The matrix effect was measured by comparing the peak area obtained in blank HBSS with that of the standard, both reconstituted in the mobile phase at an equivalent concentration.
The stock solutions of BAs (0.4 mg/mL) were prepared separately in methanol-water (1 : 1, v/v). The stock solutions were stored at -20℃ and found to be stable for at least 6 months. The working solutions were stable through 10 days when stored at 4℃ and 37℃ for 24 h.

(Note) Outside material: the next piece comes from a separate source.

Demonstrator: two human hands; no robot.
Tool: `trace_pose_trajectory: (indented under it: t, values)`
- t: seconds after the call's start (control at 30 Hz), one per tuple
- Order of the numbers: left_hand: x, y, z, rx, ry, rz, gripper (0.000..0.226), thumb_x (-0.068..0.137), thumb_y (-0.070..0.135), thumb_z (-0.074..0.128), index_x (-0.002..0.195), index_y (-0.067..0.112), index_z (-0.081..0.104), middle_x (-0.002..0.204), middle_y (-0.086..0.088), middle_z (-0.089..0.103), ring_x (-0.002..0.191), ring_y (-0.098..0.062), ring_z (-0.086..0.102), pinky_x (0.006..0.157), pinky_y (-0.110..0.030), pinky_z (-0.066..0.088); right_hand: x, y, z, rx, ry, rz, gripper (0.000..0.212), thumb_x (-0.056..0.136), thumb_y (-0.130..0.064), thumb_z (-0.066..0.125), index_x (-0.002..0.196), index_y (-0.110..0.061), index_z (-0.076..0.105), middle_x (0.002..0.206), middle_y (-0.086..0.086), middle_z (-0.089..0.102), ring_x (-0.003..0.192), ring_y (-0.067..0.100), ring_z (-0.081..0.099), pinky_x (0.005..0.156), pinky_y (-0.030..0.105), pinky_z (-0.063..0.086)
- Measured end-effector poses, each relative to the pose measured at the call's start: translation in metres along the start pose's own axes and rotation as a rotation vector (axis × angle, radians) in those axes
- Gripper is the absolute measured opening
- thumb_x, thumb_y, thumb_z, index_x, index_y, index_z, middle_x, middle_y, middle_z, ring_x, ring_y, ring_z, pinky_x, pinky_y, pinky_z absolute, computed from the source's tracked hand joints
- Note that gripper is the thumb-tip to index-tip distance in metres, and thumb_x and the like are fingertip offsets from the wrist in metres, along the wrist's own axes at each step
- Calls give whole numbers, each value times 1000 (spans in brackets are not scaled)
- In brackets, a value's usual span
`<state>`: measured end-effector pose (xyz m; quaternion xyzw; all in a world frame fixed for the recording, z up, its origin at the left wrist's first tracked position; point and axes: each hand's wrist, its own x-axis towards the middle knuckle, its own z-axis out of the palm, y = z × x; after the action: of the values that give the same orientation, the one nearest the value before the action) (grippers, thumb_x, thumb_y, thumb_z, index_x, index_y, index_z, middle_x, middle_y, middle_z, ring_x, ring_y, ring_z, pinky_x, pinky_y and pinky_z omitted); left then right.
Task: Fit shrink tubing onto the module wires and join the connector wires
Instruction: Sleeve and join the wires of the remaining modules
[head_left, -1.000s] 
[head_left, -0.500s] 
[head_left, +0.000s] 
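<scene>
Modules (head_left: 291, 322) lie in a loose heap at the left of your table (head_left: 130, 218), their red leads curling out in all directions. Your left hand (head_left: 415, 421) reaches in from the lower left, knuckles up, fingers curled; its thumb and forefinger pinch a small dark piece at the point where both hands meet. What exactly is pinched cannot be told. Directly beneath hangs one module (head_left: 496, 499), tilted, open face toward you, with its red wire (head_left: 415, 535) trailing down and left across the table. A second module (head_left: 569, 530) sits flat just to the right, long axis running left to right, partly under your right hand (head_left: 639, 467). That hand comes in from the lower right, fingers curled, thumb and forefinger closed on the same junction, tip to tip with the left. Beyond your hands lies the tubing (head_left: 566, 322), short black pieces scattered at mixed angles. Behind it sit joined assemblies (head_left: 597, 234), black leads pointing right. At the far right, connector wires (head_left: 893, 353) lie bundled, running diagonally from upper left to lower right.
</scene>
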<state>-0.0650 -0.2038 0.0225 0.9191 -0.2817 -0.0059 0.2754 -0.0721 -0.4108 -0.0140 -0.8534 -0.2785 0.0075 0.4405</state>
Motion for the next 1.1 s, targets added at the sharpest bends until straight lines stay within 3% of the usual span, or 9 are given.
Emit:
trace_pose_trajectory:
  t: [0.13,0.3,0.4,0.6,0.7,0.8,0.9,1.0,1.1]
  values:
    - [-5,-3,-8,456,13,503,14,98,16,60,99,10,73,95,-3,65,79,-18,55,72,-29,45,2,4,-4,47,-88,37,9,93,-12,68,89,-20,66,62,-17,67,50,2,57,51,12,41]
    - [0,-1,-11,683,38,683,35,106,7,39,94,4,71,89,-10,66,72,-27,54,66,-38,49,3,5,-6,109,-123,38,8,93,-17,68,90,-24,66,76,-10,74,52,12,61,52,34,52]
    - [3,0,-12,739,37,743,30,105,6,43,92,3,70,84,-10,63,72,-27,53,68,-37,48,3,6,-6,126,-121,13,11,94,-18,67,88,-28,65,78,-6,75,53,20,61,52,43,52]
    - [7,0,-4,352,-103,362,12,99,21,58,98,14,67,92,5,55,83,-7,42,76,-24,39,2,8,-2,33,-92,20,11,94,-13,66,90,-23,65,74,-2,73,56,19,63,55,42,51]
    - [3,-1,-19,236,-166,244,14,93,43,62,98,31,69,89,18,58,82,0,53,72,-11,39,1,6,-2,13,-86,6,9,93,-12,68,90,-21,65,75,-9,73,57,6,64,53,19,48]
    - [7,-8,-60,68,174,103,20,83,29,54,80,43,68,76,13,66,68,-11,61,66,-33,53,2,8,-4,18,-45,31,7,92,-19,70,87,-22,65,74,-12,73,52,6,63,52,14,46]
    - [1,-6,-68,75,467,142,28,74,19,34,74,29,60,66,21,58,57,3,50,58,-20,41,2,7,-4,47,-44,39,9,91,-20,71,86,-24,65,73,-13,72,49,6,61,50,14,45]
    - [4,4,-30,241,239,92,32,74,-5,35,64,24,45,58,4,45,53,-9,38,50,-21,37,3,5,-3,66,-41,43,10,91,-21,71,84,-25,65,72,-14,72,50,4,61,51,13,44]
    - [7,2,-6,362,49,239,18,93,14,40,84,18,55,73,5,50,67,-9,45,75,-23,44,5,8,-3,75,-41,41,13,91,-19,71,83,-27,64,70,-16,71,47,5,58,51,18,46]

The apparent permeability coefficient (Papp) was calculated as follows: Papp = (dC/dt × V)/(A × C), where dC/dt is the rate of the accumulated BA concentration change in the receiver chamber over time; V is the volume of the receiver chamber; A is the surface area of the cell monolayer (4.7 cm2); and C is the initial concentration in the donor solution. The efflux ratio was calculated as follows: Efflux ratio = Papp (B→A)/Papp (A→B).

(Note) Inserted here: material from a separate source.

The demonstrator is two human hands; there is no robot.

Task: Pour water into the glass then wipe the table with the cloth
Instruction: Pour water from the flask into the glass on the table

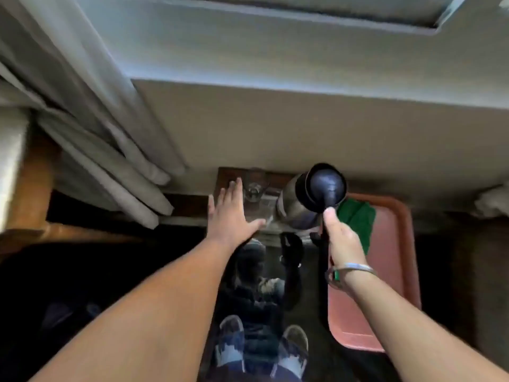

All data were expressed as the mean ± SD (n = 5). Statistical differences were evaluated by analysis of variance using the SPSS 16.0 software (SPSS, Inc., Chicago, IL, USA). The results were considered significant at P < 0.05.
The cytotoxicity of NCB, ACB and Ivt-CCB towards Caco-2 cells was tested by the SRB assay to establish appropriate loading concentrations for transport studies. Compared to the negative control, there was no significant decrease in the percentage of absorbance observed at all tested NCB, ACB and Ivt-CCB concentrations from 3.12 to 50 μg/mL. These results indicated that NCB, ACB and Ivt-CCB were nontoxic towards Caco-2 cells at these concentrations. To maximize the concentration of BAs from receiver solution in the Caco-2 cell monolayer model, 50 μg/mL was used as the working concentration in the donor chamber.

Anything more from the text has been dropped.